→ Task objective
Transcribe the data that follows in full. Leave out the pictures.

→ Source data
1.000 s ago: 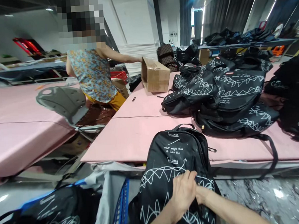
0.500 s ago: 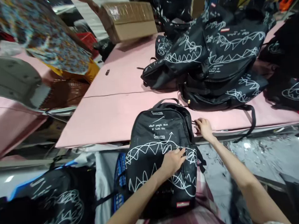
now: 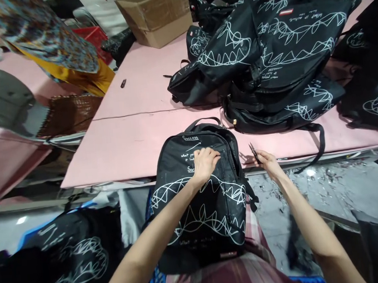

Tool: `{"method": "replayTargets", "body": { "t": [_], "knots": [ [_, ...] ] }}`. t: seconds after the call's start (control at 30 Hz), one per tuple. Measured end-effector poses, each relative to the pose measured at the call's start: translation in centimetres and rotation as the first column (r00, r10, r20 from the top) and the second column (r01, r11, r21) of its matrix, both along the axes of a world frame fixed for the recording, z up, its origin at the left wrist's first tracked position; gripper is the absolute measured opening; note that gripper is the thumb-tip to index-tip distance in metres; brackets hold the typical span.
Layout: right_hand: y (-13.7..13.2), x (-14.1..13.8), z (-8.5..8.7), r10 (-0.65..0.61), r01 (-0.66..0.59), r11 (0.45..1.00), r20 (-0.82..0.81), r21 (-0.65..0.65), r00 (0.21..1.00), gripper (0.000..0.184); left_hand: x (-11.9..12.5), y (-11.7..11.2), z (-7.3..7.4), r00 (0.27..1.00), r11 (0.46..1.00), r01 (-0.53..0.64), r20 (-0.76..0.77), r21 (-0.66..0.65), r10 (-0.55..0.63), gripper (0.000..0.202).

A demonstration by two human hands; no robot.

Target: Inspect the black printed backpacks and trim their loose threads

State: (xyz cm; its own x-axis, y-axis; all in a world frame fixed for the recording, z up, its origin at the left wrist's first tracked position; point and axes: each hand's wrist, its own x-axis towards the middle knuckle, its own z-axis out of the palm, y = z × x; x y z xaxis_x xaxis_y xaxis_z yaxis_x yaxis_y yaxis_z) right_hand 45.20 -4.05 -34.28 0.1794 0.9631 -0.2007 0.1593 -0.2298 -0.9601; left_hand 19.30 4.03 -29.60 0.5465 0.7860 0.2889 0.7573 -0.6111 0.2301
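A black backpack (image 3: 195,188) with white scribbled lines and lettering leans upright against the table edge, resting on my lap. My left hand (image 3: 206,161) lies over its upper front, fingers curled and pressed together beside the vertical front zip. Whatever those fingertips pinch is too small to make out. To the right of the bag, my right hand (image 3: 268,161) grips a small pair of dark thread snips (image 3: 253,152), blades pointing up and away from me. The snips are apart from the bag.
On the pink table (image 3: 117,133) lies a heap of similar backpacks (image 3: 299,56). A cardboard box (image 3: 159,20) stands at the back, near a person in a patterned top (image 3: 61,34). A small dark object (image 3: 123,83) lies left. More bags (image 3: 80,252) are low at left.
My left hand has moved up the bag's front. My right hand has drawn slightly right, away from the bag's side, with the snips now pointing upward. The cardboard box now sits lower on the table.
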Motion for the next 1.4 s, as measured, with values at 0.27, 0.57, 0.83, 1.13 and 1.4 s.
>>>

→ Your response
1.000 s ago: 
0.500 s ago: 
now: 

Tool: `{"method": "replayTargets", "body": { "t": [_], "knots": [ [_, ...] ] }}`. t: seconds after the call's start (control at 30 Hz), one per tuple. Measured end-effector poses, each relative to the pose measured at the call's start: translation in centimetres and rotation as the first column (r00, r10, r20 from the top) and the second column (r01, r11, r21) of its matrix, both along the axes of a world frame fixed for the recording, z up, its origin at the left wrist's first tracked position; gripper is the absolute measured opening; note that gripper is the thumb-tip to index-tip distance in metres; brackets hold the typical span.
Layout: right_hand: y (-13.7..13.2), x (-14.1..13.8), z (-8.5..8.7), r10 (-0.65..0.61), r01 (-0.66..0.59), r11 (0.45..1.00), r20 (-0.82..0.81), r21 (-0.65..0.65), r00 (0.21..1.00), gripper (0.000..0.184); left_hand: x (-11.9..12.5), y (-11.7..11.2), z (-7.3..7.4), r00 (0.27..1.00), r11 (0.46..1.00), r01 (-0.53..0.64), r20 (-0.76..0.77), r21 (-0.66..0.65), r10 (-0.55..0.63), gripper (0.000..0.202).

A demonstration by two human hands; no robot.

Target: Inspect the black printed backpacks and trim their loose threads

State: (xyz cm; its own x-axis, y-axis; all in a world frame fixed for the recording, z up, its origin at the left wrist's first tracked position; point and axes: each hand's wrist, its own x-axis towards the middle knuckle, its own z-axis out of the palm, y = z × x; x y z xaxis_x xaxis_y xaxis_z yaxis_x yaxis_y yaxis_z) right_hand 45.20 -4.05 -34.28 0.1794 0.9631 -0.2007 0.1593 -0.2298 -0.9601; left_hand 19.30 4.03 -29.60 0.5465 0.7860 0.2889 0.7573 -0.6111 0.2301
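A black backpack (image 3: 195,188) with white scribbled lines and lettering leans upright against the table edge, resting on my lap. My left hand (image 3: 206,161) lies over its upper front, fingers curled and pressed together beside the vertical front zip. Whatever those fingertips pinch is too small to make out. To the right of the bag, my right hand (image 3: 268,161) grips a small pair of dark thread snips (image 3: 253,152), blades pointing up and away from me. The snips are apart from the bag.
On the pink table (image 3: 117,133) lies a heap of similar backpacks (image 3: 299,56). A cardboard box (image 3: 159,20) stands at the back, near a person in a patterned top (image 3: 61,34). A small dark object (image 3: 123,83) lies left. More bags (image 3: 80,252) are low at left.
My left hand has moved up the bag's front. My right hand has drawn slightly right, away from the bag's side, with the snips now pointing upward. The cardboard box now sits lower on the table.
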Motion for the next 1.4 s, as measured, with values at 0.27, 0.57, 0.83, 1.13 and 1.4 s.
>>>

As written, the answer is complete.